◆ EXERCISE DETAILS:
Extract only the first line of the listing and every line after it up to and including the one with "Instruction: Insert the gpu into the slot". Omit the pictures.

◆ DATA EXTRACT:
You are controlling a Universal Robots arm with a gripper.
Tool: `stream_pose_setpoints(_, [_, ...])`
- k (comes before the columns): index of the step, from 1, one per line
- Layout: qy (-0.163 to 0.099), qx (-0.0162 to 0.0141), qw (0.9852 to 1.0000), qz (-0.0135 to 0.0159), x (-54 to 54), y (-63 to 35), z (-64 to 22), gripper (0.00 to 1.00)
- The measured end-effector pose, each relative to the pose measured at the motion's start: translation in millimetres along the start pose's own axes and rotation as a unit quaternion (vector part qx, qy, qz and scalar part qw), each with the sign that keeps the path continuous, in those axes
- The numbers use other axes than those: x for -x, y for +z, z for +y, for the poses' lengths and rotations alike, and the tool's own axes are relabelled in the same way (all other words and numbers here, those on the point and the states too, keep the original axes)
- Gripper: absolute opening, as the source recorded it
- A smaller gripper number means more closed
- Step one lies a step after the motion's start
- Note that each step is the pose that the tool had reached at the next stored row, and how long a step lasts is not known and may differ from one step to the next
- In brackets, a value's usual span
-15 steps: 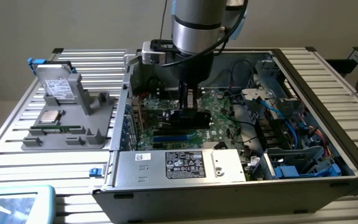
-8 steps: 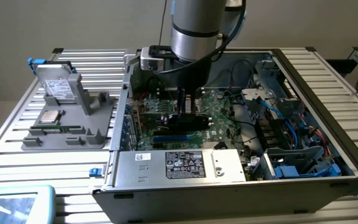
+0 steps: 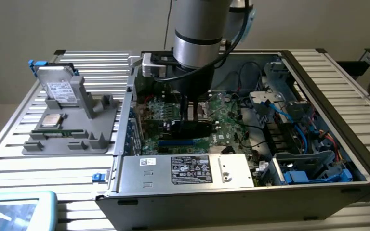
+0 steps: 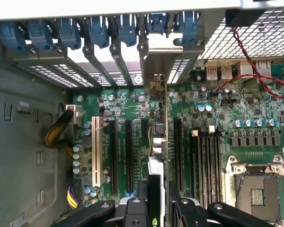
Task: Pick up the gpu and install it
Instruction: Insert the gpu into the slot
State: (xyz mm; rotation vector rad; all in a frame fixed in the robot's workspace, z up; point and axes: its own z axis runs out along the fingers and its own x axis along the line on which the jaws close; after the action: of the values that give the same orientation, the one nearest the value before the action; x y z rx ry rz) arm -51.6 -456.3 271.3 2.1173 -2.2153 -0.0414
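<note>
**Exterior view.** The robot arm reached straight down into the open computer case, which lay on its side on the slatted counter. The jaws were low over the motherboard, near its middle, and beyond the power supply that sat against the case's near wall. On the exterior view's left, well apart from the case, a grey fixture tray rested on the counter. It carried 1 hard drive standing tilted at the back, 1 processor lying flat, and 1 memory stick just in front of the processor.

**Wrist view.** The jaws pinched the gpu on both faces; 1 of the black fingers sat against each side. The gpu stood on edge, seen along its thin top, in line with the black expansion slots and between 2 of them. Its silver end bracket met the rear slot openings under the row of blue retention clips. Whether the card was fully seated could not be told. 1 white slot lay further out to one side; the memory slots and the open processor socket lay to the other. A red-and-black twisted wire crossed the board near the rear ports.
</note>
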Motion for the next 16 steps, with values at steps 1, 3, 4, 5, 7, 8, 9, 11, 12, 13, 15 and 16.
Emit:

◆ EXERCISE ANSWER:
You are controlling a Universal Robots arm with a gripper.
Tool: `stream_pose_setpoints(_, [_, ...])`
- k (comes before the columns): index of the step, from 1, one per line
- Layout: qy (-0.163 to 0.099), qx (-0.0162 to 0.0141), qw (0.9852 to 1.0000), qz (-0.0135 to 0.0159), x (-54 to 54), y (-63 to 35), z (-64 to 22), gripper (0.00 to 1.00)
- The measured end-effector pose, each relative to the pose measured at the motion's start: translation in millimetres along the start pose's own axes and rotation as a unit quaternion (vector part qx, qy, qz and scalar part qw), each with the sign that keeps the path continuous, in those axes
- The numbers use other axes than those: x for -x, y for +z, z for +y, for the poses' lengths and rotations alike, and the tool's own axes are relabelled in the same way (all other words and numbers here, those on the point and the states too, keep the original axes)
- Gripper: absolute opening, as the source recorded it
- A smaller gripper number means more closed
- Step one lies a step after the motion's start
- Note that each step is the pose that the tool had reached at the next stored row, and how long a step lasts is not known and may differ from one step to the next
- In brackets, a value's usual span
-15 steps: 
-8 steps: 
+0 steps: 
+0 steps: 
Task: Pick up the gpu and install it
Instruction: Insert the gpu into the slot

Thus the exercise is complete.